Dates: 1, 8, 15, 22 February; 1, 8 March 2019
Fridays: 10.30 – 12.30
Course code: 18TON374
This course looks at a selection of texts from the 1970s, considering them not only as important works of literature, but also as part of an historical, sociological and political continuum. Through a sample of texts across the three genres of poetry, drama and prose and from a selection of countries, we will attempt to identify the key political and literary concerns of the period. Authors studied will include: Ted Hughes (Crow), Ira Levin (The Stepford Wives), Peter Shaffer (Equus), Heinrich Böll (The Lost Honor of Katharina Blum), Ruth Prawer Jhabvala (Heat and Dust) and David Malouf (An Imaginary Life).
Week 1: Ted Hughes, Crow (1970)
Week 2: Ira Levin, The Stepford Wives (1972)
Week 3: Peter Schaffer, Equus (1973)
Week 4: Heinrich Böll, The Lost Honor of Katharina Blum (1974)
Week 5: Ruth Prawer Jhabvala, Heat and Dust (1975)
Week 6: David Malouf, An Imaginary Life (1978)
This course is suitable for beginners, intermediates or advanced students.
This course allows you to spend time exploring a subject for interest, among like-minded people, without formal assessment.
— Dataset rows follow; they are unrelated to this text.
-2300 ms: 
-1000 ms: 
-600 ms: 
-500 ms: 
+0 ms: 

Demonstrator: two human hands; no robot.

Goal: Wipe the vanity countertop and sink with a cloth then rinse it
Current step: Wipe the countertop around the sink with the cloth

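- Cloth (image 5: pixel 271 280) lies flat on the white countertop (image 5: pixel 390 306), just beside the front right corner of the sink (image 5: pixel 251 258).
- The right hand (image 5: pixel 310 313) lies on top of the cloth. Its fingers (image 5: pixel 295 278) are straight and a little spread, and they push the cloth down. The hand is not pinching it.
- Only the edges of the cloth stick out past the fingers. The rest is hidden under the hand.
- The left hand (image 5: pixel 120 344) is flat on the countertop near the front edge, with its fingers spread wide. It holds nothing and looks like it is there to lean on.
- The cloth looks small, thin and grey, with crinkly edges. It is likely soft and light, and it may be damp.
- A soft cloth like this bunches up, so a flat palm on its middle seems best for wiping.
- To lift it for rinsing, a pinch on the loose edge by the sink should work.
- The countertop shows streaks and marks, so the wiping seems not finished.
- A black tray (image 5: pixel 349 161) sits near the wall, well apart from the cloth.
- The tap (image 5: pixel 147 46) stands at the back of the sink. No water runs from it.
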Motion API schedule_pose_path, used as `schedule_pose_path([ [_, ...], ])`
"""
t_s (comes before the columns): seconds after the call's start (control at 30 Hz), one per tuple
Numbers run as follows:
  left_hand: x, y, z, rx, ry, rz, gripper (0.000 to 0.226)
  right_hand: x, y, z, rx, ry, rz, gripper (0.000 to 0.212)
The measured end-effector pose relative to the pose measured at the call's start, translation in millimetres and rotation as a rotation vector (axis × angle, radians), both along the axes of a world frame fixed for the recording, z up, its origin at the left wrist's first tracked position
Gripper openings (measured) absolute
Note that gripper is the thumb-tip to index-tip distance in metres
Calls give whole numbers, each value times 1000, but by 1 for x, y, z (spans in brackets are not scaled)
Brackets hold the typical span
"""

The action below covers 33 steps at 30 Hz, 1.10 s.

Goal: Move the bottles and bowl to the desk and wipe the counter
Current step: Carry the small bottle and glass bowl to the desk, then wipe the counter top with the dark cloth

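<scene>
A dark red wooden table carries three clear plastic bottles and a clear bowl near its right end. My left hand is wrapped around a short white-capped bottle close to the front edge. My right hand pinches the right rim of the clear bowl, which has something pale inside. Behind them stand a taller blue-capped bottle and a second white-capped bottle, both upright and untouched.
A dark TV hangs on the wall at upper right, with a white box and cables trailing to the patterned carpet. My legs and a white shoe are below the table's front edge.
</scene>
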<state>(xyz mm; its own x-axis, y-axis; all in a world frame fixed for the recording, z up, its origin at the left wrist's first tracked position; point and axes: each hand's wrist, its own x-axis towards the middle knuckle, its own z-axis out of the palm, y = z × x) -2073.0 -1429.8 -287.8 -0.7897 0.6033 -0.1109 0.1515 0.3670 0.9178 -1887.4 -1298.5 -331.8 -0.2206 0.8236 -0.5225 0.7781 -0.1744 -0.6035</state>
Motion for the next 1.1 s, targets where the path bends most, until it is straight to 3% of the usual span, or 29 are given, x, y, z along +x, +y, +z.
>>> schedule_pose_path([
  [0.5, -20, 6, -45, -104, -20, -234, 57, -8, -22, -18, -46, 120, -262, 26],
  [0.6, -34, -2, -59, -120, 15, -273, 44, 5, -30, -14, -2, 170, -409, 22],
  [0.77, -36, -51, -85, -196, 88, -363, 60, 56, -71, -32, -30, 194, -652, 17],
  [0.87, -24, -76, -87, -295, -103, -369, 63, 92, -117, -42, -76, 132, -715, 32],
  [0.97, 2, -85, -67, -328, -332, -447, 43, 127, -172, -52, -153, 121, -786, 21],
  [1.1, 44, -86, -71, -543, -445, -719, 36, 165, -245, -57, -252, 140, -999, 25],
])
Intended learning outcomes
By the end of the course students will be able to:
- Identify the characteristics of the literature of the 1970s and view the selected texts as a continuum as well as products of their specific time.
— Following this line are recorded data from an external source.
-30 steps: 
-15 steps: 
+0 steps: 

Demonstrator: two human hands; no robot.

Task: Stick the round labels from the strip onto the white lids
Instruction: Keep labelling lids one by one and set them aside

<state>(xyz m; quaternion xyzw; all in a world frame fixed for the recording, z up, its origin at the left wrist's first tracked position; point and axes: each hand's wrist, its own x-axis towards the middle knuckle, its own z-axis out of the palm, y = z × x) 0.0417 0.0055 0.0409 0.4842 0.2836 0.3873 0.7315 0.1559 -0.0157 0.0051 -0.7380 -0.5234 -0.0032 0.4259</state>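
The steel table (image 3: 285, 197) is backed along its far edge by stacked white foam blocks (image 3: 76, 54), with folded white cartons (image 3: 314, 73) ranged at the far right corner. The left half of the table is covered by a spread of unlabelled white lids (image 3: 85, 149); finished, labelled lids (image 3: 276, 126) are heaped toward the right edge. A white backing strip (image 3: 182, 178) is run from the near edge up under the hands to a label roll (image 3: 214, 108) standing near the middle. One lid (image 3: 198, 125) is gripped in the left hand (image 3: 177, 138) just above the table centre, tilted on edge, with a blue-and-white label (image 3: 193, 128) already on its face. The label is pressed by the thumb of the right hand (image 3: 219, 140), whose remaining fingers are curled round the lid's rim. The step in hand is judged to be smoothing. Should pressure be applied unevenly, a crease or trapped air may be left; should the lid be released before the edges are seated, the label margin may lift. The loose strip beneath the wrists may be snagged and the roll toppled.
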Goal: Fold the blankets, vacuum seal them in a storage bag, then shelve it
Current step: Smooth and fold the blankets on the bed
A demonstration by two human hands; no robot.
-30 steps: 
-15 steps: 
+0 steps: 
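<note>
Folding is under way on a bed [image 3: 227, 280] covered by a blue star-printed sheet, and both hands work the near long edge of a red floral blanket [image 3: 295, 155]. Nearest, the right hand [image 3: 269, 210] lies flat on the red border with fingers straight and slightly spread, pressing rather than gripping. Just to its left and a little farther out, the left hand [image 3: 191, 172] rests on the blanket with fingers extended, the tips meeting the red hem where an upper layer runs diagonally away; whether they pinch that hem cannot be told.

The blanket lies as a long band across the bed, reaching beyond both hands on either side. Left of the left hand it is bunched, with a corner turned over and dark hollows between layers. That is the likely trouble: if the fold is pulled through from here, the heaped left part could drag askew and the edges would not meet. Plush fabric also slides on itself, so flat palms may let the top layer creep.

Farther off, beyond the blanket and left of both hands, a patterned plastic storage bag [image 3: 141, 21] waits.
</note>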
- Identify and explain some of the themes and anxieties expressed through literature in the 1970s.
- Interpret literary texts in a critical way, illustrating arguments with carefully chosen examples.
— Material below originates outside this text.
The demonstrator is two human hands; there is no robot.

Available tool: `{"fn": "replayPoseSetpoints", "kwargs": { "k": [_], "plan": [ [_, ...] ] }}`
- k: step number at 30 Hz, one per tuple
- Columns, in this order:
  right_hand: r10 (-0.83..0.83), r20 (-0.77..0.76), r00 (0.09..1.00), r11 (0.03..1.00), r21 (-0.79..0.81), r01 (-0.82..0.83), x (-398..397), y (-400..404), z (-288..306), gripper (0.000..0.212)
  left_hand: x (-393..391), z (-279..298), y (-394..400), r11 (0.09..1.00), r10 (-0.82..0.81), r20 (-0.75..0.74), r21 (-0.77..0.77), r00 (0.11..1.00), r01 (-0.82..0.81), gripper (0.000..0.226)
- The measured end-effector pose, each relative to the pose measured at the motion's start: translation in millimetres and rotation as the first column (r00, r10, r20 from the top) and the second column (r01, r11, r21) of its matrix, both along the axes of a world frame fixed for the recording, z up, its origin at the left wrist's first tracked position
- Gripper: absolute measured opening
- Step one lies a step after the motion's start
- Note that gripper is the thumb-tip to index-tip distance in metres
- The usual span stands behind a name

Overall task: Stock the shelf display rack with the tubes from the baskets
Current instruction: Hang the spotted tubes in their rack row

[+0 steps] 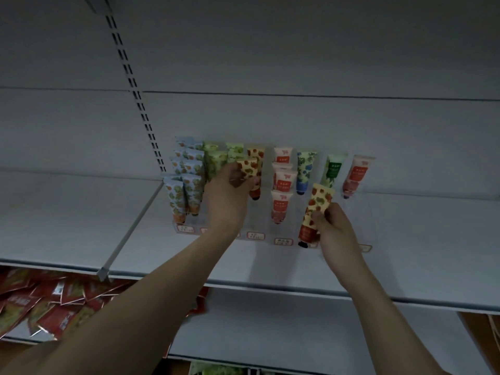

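A clear display rack stands on the white shelf, with tubes in rows: blue-patterned ones at the left, green ones, pink ones, and single tubes further right. My left hand grips a yellow tube with red fruit print over the rack's fourth column, in front of a like tube standing there. My right hand pinches a second yellow fruit-print tube, cap down, just in front of the rack's lower right part.
A slotted upright runs up the back panel left of the rack, and a thin divider rail crosses the shelf. Red packets fill the shelf below at the left. No basket is in view.
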State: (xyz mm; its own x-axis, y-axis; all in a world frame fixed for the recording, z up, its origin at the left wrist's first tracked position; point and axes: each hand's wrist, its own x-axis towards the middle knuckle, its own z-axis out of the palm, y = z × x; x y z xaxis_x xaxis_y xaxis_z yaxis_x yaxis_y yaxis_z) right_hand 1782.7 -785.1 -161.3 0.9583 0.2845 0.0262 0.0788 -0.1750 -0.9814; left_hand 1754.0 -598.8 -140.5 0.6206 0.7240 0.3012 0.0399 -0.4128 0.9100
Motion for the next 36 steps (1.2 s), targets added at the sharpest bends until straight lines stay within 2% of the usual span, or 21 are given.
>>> {"fn": "replayPoseSetpoints", "kwargs": {
  "k": [7, 9, 12, 14, 19, 25, 29, 36],
  "plan": [
    [-0.022, 0.054, 0.998, 0.983, -0.181, 0.032, -2.9, 7.9, -6.4, 0.011, 7.0, -6.4, 1.1, 0.999, 0.002, -0.026, 0.041, 1.0, -0.001, 0.016],
    [-0.02, 0.065, 0.998, 0.981, -0.191, 0.033, -3.4, 9.5, -6.1, 0.011, 8.4, -6.8, 1.8, 0.998, 0.002, -0.039, 0.069, 0.999, 0.001, 0.018],
    [-0.023, 0.061, 0.998, 0.977, -0.21, 0.035, -3.4, 9.9, -4.8, 0.01, 10.2, -4.7, 1.8, 0.993, 0.033, -0.076, 0.114, 0.997, -0.025, 0.033],
    [-0.025, 0.059, 0.998, 0.977, -0.211, 0.037, -3.7, 9.9, -5.5, 0.01, 11.1, -5.4, -0.1, 0.997, 0.029, -0.076, 0.068, 0.997, -0.024, 0.038],
    [-0.033, 0.048, 0.998, 0.977, -0.209, 0.043, -4.9, 11.4, -5.7, 0.011, 11.1, -18.4, -6.5, 0.997, -0.026, -0.057, -0.069, 0.998, 0.022, 0.025],
    [-0.025, 0.062, 0.998, 0.976, -0.216, 0.037, -4.0, 9.3, -7.1, 0.01, 13.1, -22.5, -8.1, 0.999, 0.003, -0.062, -0.051, 0.998, -0.006, 0.02],
    [-0.021, 0.06, 0.998, 0.975, -0.219, 0.033, -3.0, 9.6, -8.0, 0.009, 15.5, -23.6, -8.8, 1.0, -0.024, -0.08, -0.001, 0.997, 0.024, 0.009],
    [-0.022, 0.055, 0.998, 0.978, -0.204, 0.033, -1.3, 8.8, -9.6, 0.01, 19.9, -20.1, -2.6, 0.995, -0.033, -0.159, 0.092, 0.987, 0.048, 0.017]
  ]
}}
- Demonstrate knowledge through the construction of critical arguments and present and defend those arguments confidently amongst peers.
About the tutor
Sarah Anthony studied for her Masters degree with the Open University specialising in postcolonial nineteenth century literature. For the last 12 years she has taught undergraduate students and adult learners in courses ranging from Shakespeare to the postmodern. She currently teaches for the University of Kent and the WEA.